A wider test case on R JDBC fastload

Blog
The best minds from Teradata, our partners, and customers blog about relevant topics and features.
Senior Supporter
Hi,

this is an extension of the 


blog. 

The initial idea and code example comes from amarek!

For what ever reason I was not able to post the code below with an comment. There seems to be an issue with the developer.teradata.com page.

Modify dim to generate more or less data. 

1 mio rows had been loaded in 5 min in my environment. Apply might be faster but didn't got this working right away.
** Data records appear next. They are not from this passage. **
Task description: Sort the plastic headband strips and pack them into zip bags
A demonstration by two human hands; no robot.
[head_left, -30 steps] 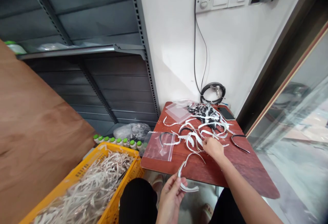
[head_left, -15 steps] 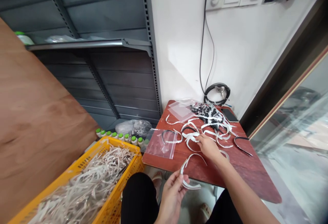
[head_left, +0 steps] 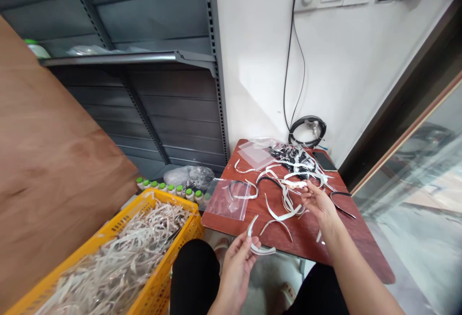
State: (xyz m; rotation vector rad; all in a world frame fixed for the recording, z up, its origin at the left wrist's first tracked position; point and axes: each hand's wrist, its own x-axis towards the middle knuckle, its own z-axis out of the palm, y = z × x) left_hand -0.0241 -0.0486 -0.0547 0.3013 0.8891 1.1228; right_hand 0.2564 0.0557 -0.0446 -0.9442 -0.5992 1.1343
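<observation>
My left hand point(head_left: 238, 256) is at the table's front edge, its fingers pinched round white curved bands point(head_left: 263, 251) shaped like headbands; two or more appear stacked. Over the tabletop, my right hand point(head_left: 318, 203) grips the end of a bunch of white headbands point(head_left: 293, 184), some of which hang down in loops. Between the hands, a loose white headband point(head_left: 276, 223) lies near the table's edge. A dark headband point(head_left: 341, 199) rests at the right side of the red-brown table point(head_left: 355, 243). Farther back is a heap of black and white pieces point(head_left: 294, 156).
A clear zip bag point(head_left: 225, 204) holding a band lies on the table's left. A phone point(head_left: 324, 161) and a coiled black cable point(head_left: 306, 132) are at the back. Left of my knees stands a yellow crate point(head_left: 197, 219) full of whitish bands, beside green-capped bottles point(head_left: 189, 194).
My right hand has lifted and moved right, drawing white headbands up from the tabletop. My left hand, still holding its bands, has shifted slightly left, and a loose band now lies apart from it.
</observation>
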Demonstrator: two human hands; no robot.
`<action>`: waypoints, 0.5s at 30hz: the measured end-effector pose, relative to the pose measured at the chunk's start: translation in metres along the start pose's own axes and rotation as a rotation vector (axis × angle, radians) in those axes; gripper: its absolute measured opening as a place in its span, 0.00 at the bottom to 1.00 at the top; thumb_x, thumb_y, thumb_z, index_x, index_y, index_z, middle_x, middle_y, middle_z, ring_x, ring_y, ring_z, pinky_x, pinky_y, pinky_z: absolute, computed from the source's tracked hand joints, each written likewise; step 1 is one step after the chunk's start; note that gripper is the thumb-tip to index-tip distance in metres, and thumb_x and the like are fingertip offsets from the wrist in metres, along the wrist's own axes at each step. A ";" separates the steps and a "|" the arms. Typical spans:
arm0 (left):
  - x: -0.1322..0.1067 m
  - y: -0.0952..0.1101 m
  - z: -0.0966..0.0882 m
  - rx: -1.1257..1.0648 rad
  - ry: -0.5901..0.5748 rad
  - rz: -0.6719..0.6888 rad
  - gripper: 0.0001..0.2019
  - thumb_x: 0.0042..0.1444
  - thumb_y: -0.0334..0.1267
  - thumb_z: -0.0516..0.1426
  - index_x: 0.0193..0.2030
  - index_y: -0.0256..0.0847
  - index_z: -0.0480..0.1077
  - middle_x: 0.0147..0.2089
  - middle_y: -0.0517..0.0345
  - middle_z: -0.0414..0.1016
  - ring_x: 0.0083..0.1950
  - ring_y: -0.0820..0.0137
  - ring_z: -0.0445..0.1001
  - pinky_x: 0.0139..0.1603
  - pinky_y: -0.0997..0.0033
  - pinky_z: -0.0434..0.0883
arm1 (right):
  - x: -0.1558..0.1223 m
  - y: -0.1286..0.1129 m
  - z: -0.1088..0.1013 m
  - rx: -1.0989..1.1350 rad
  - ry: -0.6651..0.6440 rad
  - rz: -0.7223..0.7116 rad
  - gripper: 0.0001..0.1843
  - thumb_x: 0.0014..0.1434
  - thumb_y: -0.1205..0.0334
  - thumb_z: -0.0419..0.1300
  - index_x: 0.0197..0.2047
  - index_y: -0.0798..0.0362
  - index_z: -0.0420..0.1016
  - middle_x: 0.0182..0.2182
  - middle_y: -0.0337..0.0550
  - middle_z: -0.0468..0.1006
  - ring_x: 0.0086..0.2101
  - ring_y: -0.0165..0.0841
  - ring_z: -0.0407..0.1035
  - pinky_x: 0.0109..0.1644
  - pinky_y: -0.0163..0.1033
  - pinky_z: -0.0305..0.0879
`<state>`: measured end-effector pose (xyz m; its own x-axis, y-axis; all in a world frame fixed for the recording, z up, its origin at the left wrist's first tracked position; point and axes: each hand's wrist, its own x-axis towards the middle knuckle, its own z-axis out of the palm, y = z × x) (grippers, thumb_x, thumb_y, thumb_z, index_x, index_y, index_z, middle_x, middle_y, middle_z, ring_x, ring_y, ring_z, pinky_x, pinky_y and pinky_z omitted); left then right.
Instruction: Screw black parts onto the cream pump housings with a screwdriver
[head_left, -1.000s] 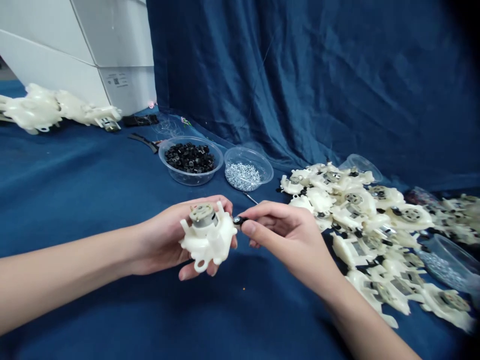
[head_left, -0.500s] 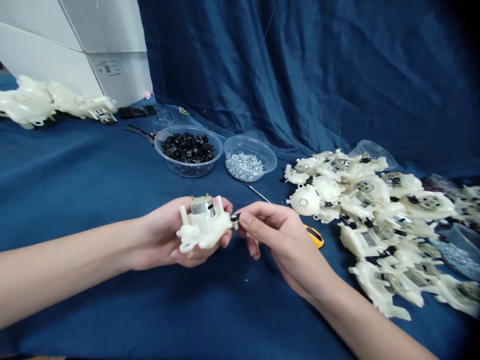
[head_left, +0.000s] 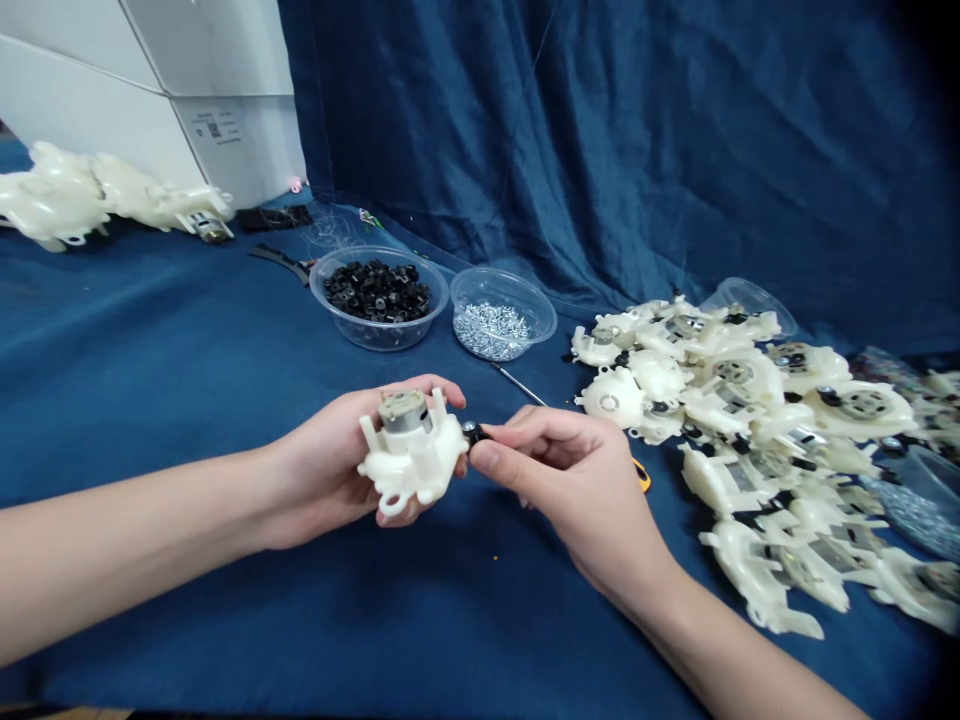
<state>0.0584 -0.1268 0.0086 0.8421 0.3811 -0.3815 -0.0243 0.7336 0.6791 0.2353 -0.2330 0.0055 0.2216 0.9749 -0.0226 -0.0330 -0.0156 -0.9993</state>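
My left hand (head_left: 330, 470) cups a white plastic housing (head_left: 415, 463) with a small silver motor (head_left: 403, 411) set in its top. My right hand (head_left: 577, 475) pinches a small black round part (head_left: 472, 432) between thumb and forefinger and holds it against the right side of the housing. Both hands hover above the blue cloth (head_left: 187, 370), just in front of two clear bowls.
A bowl of black parts (head_left: 379, 295) and a bowl of silver screws (head_left: 501, 318) stand behind the hands. A screwdriver with an orange handle (head_left: 525, 390) lies partly under my right hand. A heap of white housings (head_left: 750, 430) fills the right side; more white pieces (head_left: 90, 200) and white boxes (head_left: 180, 90) are at the back left.
The housing in my left hand has tilted so the motor's top faces the camera more. My right hand keeps the black part against it.
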 end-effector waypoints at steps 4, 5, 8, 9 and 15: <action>0.002 0.000 -0.003 -0.027 -0.105 -0.077 0.07 0.67 0.39 0.50 0.49 0.45 0.64 0.29 0.54 0.81 0.15 0.75 0.70 0.12 0.83 0.65 | 0.002 -0.001 -0.002 0.088 -0.106 0.075 0.10 0.58 0.54 0.74 0.38 0.51 0.84 0.24 0.35 0.77 0.20 0.21 0.64 0.23 0.27 0.59; 0.002 0.000 -0.004 -0.045 -0.143 -0.096 0.07 0.67 0.40 0.50 0.49 0.45 0.65 0.29 0.54 0.80 0.14 0.75 0.69 0.11 0.84 0.64 | 0.002 -0.002 -0.003 0.103 -0.124 0.084 0.10 0.59 0.54 0.73 0.39 0.51 0.84 0.25 0.36 0.77 0.20 0.21 0.64 0.23 0.26 0.59; 0.003 0.000 -0.006 -0.097 -0.232 -0.138 0.09 0.66 0.42 0.51 0.49 0.46 0.67 0.30 0.52 0.80 0.13 0.74 0.69 0.10 0.81 0.64 | 0.002 -0.002 -0.004 0.118 -0.156 0.098 0.11 0.62 0.52 0.70 0.38 0.53 0.84 0.28 0.38 0.79 0.20 0.20 0.63 0.22 0.26 0.58; 0.003 0.000 -0.006 -0.105 -0.233 -0.143 0.09 0.66 0.42 0.52 0.49 0.46 0.68 0.30 0.52 0.80 0.13 0.73 0.69 0.10 0.81 0.65 | 0.002 -0.002 -0.004 0.108 -0.155 0.089 0.12 0.61 0.52 0.71 0.37 0.53 0.84 0.27 0.38 0.79 0.20 0.20 0.62 0.22 0.26 0.58; 0.000 -0.001 -0.001 -0.022 -0.067 -0.057 0.07 0.64 0.42 0.54 0.48 0.48 0.66 0.30 0.49 0.82 0.17 0.68 0.74 0.13 0.77 0.69 | -0.003 0.000 -0.001 -0.072 -0.028 -0.041 0.14 0.57 0.51 0.73 0.34 0.54 0.82 0.25 0.37 0.75 0.22 0.23 0.61 0.23 0.30 0.55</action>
<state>0.0581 -0.1272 0.0068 0.8767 0.3002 -0.3759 0.0135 0.7657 0.6431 0.2360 -0.2360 0.0054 0.1936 0.9809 0.0179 0.0463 0.0091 -0.9989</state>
Next challange would be to make this more generic in a way to be able to create a TD table for a given data.frame and load the data.frame afterwards ;-).

library(RJDBC)
################
#def functions
################
myinsert <- function(arg1,arg2){
.jcall(ps,"V","setInt",as.integer(1),as.integer(arg1))
.jcall(ps,"V","setString",as.integer(2),arg2)
.jcall(ps,"V","addBatch")
}

MHmakeRandomString <- function(n=1, lenght=12)
{
randomString <- c(1:n) # initialize vector
for (i in 1:n)
{
randomString[i] <- paste(sample(c(0:9, letters, LETTERS),
lenght, replace=TRUE),
collapse="")
}
return(randomString)
}

################
#DB Connect
################
.jaddClassPath("/MyPath/terajdbc4.jar")
.jaddClassPath("/MyPath/tdgssconfig.jar")
drv = JDBC("com.teradata.jdbc.TeraDriver","/MyPath/tdgssconfig.jar","/MyPath/terajdbc4.jar")
conn = dbConnect(drv,"jdbc:teradata://MyServer/CHARSET=UTF8,LOG=ERROR,DBS_PORT=1025,TYPE=FASTLOAD,TMODE=TERA,SESSIONS=1","user","password")

################
#main
################

##gen test data
dim = 1000000
i = 1:dim
s = MHmakeRandomString(dim,12)

## set up table
dbSendUpdate(conn,"drop table foo;")
dbSendUpdate(conn,"create table foo (a int, b varchar(100));")

#set autocommit false
.jcall(conn@jc,"V","setAutoCommit",FALSE)
##prepare
ps = .jcall(conn@jc,"Ljava/sql/PreparedStatement;","prepareStatement","insert into foo values(?,?)")

#start time
ptm <- proc.time()

## batch insert
for(n in 1:dim){
myinsert(i[[n]],s[[n]])
}
#run time
proc.time() - ptm

#apply & commit
.jcall(ps,"[I","executeBatch")
dbCommit(conn)
.jcall(ps,"V","close")
.jcall(conn@jc,"V","setAutoCommit",TRUE)

#get some sample results
dbGetQuery(conn,"select top 100 * from foo")
dbGetQuery(conn,"select count(*) from foo")

#disconnect
dbDisconnect(conn)

5 Comments
Not applicable

Hi, this is great!  Do you know if it's possible to pass a vector to 

.jcall(ps,"V","setInt",as.integer(1),as.integer(arg1)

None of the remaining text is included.